Beware the PI-des of March, Caesar

This post is shared entirely for fun. Enjoy or groan as appropriate!

March 15 is called the Ides of March. The designation comes from the Roman calendar and denotes the midpoint in the month. According to the ever reliable, Wikipedia, the Ides occurred around mid-month. The Ides of March would coincide with the first full moon of the new year.

But we know the Ides of March because of Julius Caesar’s assassination in 44B.C.

William Shakespeare deserves credit for making sure most of us know about Julius Caesar and his date with destiny on March 15. A seer had warned Julius about the Ides and it seems that on his way to the Senate that day, Julius made light of the warning but the day wasn’t over.

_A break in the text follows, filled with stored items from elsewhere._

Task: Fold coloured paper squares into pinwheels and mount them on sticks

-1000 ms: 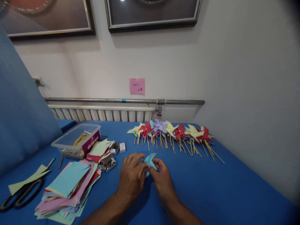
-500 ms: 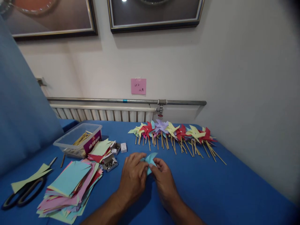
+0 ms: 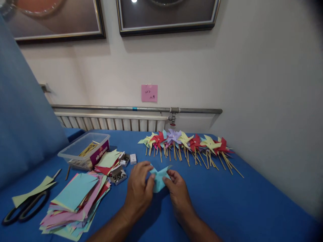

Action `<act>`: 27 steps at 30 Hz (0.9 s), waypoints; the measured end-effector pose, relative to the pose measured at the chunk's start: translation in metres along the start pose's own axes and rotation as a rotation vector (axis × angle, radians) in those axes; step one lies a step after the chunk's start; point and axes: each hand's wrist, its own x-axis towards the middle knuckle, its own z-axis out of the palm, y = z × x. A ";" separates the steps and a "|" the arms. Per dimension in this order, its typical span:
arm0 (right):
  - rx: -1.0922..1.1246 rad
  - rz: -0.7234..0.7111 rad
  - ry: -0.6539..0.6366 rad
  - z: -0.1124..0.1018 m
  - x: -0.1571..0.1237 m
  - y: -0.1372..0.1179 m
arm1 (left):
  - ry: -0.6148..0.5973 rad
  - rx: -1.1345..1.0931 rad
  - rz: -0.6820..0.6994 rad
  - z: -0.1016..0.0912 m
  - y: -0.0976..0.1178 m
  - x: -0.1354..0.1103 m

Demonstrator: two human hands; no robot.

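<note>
A light-blue paper pinwheel piece (image 3: 159,181) is held between my two hands above the blue table. Its cut flaps stand up in a V, and no stick shows on it. My left hand (image 3: 140,185) pinches its left side between thumb and fingers. On the right side, my right hand (image 3: 178,190) grips the paper, thumb in front and fingers behind. To the left of my left hand lies an open small box of metal pins (image 3: 118,176). Beyond both hands rests a row of finished pinwheels (image 3: 184,139) on wooden sticks.
A stack of coloured paper (image 3: 75,198) lies at the left, with black-handled scissors (image 3: 32,206) beside it. Behind are a clear plastic tub (image 3: 73,149) of sticks, smaller cut paper (image 3: 109,159) and a small white box (image 3: 133,159). A radiator (image 3: 113,122) lines the wall.
My hands have drawn slightly apart, the left one moving left. The blue paper has opened out, with a flap that was folded toward the middle now spread.
</note>
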 end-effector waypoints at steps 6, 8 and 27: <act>0.015 0.035 0.007 0.001 -0.002 -0.002 | -0.023 -0.539 -0.660 0.009 -0.003 0.010; -0.006 0.032 -0.001 0.001 -0.002 -0.001 | -0.107 -0.685 -0.747 0.015 -0.002 0.010; -0.115 0.064 -0.151 0.002 0.001 0.006 | -0.164 -0.595 -0.815 0.012 -0.001 0.014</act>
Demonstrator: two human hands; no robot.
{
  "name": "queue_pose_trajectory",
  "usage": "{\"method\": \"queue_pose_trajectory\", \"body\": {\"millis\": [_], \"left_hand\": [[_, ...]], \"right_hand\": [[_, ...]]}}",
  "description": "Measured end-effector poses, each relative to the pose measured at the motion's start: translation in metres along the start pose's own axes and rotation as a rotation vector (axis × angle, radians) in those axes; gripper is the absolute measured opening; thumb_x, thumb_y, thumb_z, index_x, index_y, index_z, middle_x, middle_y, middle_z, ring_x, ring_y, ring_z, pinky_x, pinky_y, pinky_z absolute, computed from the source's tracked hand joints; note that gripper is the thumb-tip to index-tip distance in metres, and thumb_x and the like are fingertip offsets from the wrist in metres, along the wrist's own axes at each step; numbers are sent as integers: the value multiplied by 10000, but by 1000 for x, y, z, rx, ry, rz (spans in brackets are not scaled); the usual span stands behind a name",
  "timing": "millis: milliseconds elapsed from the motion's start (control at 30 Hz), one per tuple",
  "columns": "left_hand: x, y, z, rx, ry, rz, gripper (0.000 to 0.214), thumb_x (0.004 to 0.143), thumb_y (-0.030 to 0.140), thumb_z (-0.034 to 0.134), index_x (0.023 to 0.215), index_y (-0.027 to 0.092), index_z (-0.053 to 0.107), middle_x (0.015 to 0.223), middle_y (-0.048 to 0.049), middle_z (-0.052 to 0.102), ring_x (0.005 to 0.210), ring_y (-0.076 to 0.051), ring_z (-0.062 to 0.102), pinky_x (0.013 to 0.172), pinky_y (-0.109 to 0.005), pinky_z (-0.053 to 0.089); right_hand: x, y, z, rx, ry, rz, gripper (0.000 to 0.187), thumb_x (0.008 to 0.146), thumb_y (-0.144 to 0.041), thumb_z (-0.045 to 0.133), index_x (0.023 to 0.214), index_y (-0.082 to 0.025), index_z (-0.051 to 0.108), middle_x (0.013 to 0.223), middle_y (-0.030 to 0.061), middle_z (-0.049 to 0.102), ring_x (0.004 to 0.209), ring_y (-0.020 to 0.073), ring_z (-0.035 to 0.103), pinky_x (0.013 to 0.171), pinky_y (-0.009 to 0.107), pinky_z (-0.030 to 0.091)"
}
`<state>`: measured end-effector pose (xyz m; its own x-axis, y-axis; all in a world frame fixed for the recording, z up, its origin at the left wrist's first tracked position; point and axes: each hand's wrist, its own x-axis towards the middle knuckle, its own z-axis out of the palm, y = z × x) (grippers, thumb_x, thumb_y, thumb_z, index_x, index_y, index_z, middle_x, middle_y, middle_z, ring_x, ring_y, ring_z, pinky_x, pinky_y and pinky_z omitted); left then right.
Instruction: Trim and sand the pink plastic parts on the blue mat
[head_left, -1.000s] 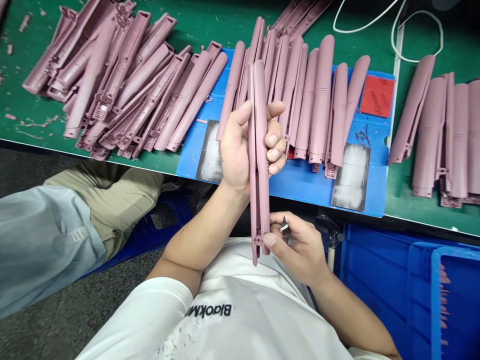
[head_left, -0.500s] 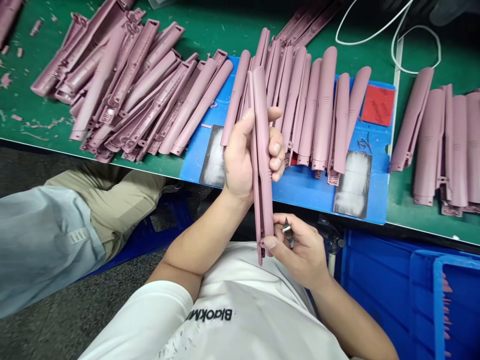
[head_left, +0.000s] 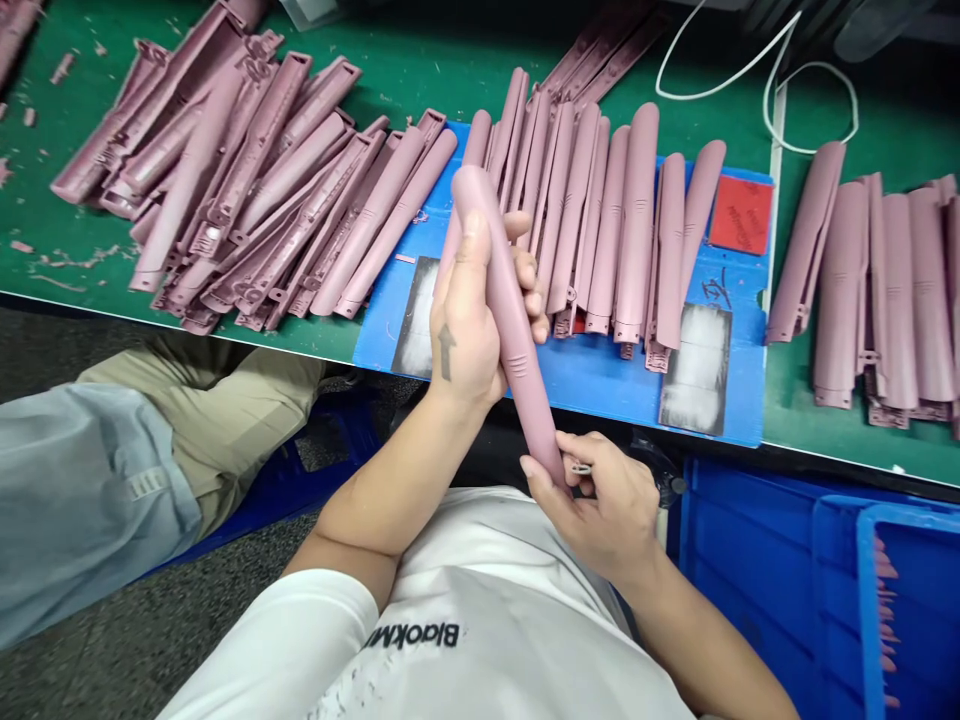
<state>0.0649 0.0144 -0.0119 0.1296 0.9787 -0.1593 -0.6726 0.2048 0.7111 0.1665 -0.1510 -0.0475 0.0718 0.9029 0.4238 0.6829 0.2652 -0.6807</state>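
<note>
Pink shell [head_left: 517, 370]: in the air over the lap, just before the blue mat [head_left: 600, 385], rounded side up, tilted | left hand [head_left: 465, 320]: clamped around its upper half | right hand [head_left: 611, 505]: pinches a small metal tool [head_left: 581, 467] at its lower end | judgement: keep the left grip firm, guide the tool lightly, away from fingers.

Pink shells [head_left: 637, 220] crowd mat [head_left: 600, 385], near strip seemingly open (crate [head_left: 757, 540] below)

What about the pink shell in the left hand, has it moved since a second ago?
Yes. The pink shell has rolled from edge-on to rounded back up and tilted, its top end leaning left across the blue mat.
</note>
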Motion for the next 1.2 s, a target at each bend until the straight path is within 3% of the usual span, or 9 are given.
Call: {"method": "queue_pose_trajectory", "body": {"millis": [100,200,333,467,600,1000,1200], "left_hand": [[2,1,-1,38,49,-3,405,988,652,719,960,249,738,716,-5,539,565,-131,504,438,-232,392],[3,3,-2,22,24,-33,473,1010,712,627,957,257,742,720,-24,557,575,-145,501,436,-243,400],[0,6,-2,-41,-37,-73,430,1097,580,540,974,227,753,784,-21,576,613,-124,545,499,-233,474],[-9,5,0,-33,-75,-73,289,1042,485,690,997,210,769,860,-20,621,711,-116,616,623,-222,541],[-20,4,0,14,-99,-46,256,945,431,826,1075,214,790,944,-36,667,801,-137,658,716,-237,571],[-24,-1,-6,68,-177,21,342,851,299,885,1169,213,793,943,-26,669,832,-129,618,760,-224,554],[-25,-2,-5,101,-154,23,404,798,292,928,1172,229,788,983,-23,700,840,-141,642,820,-257,566]], "right_hand": [[-1,1,3,-145,25,-105,254,1002,-275,796,1190,-190,649,696,-11,690,556,146,611,560,287,522],[0,2,3,-113,10,-69,222,1021,-282,767,1188,-186,658,718,-1,703,546,137,607,550,281,519],[3,7,3,-11,6,3,155,1030,-299,729,1147,-207,685,732,-19,692,517,104,571,498,236,483],[2,11,3,52,-23,103,168,997,-369,749,1038,-219,686,709,-40,645,503,96,516,495,230,475],[-2,13,3,195,-71,222,91,992,-306,688,952,-225,683,662,-65,544,503,93,462,491,226,438],[-11,18,3,360,-79,309,197,1016,-367,668,907,-208,710,672,-38,565,513,102,484,466,229,428],[-12,20,2,405,-95,311,178,1022,-352,657,948,-202,718,685,-29,585,511,108,517,456,225,449]]}}
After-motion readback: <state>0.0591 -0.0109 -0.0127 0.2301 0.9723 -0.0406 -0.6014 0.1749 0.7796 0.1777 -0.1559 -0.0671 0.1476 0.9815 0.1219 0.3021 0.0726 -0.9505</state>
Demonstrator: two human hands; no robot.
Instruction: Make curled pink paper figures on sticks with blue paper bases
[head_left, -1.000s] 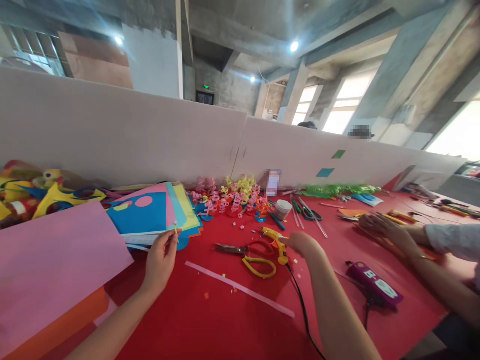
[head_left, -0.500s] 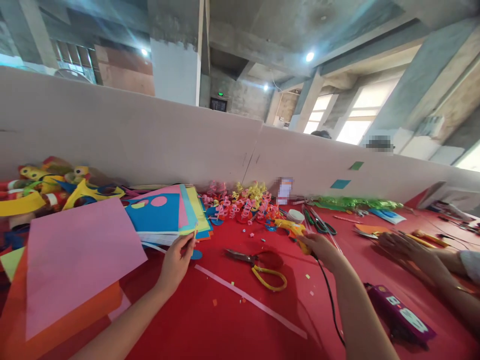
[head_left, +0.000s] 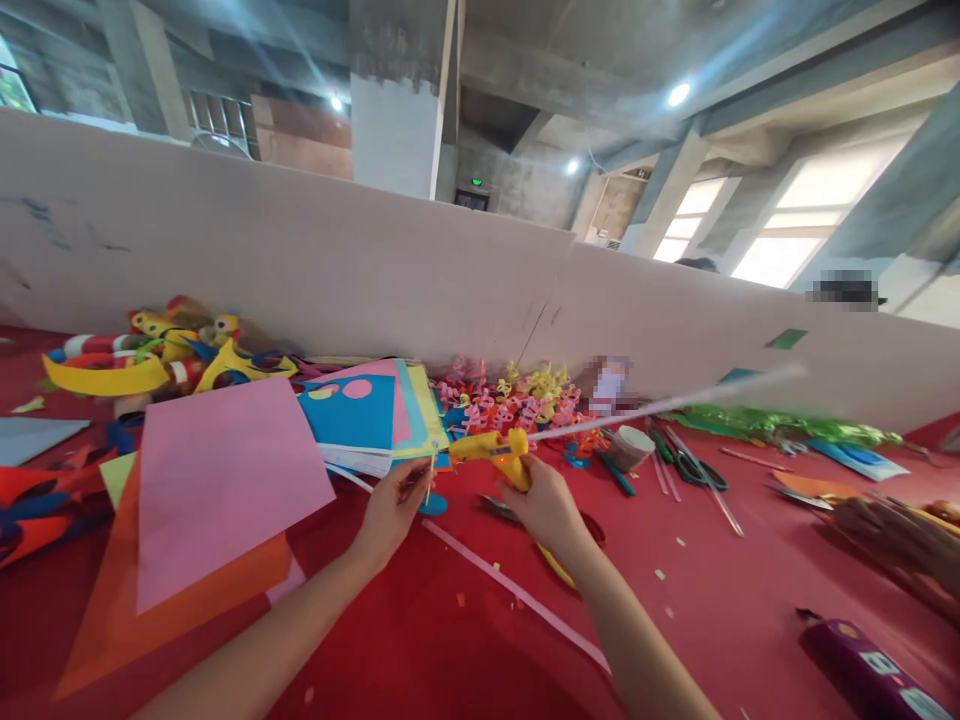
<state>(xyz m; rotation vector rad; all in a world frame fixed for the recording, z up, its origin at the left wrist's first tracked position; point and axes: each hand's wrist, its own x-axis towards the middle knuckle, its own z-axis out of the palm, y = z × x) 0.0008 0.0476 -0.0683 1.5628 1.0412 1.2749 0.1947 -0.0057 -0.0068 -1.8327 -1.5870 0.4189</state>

History tells us he would die at the hands of members of the Roman senate that day.

Here’s what I think really happened…a series of events that certainly would not be the stuff of legendary literature but we should consider but which makes no difference to Caesar because either way – he dies!

March 15, or the Ides of March comes on the day following March 14. March 14 (3.14) is another famously celebrated by math and dessert geeks globally: Pi day. While the rest of the world was unaware of Pi, Caesar and his friends were part of a secret society that had determined its the ratio of the circumference of and its relationship to circles and celebrated using a circular dessert dish that the rest of the world had yet to discover.  See where I’m going yet?

I believe that Caesar and his friends had gathered for this secret celebration on Pi day.  It would be a celebration of wild abandon as each member attempted to recite a longer chain in the series of Pi.   Caesar, like his friends over-indulged on recitation and his favorite dessert.  His death the next day was attributed to said over-indulgence, or death by Pi.

Shakespeare supports my theory. In his sensational re-writing of history and under pressure from his publisher, he may offer the death by stabbing circumstance however, in a clever and undetected until now, literary clue Shakespeare has Caesar himself tells us the reason for his death:  As Caesar allegedly receives the knife stab wounds from those conspirators who would take his life, he sees his close friend, Brutus among them. In his final words, Caesar says, “Et tu, Brute!” which in a southern dialect is translated “Ate two, Brutus!”  Shakespeare was a clever man.

So there, my friends, you have my theories of why the Ides of March are important for us to remember and about the death of Julius Caesar.

If only he had heeded the actual words of the seer, “Stick with the salad, Caesar!”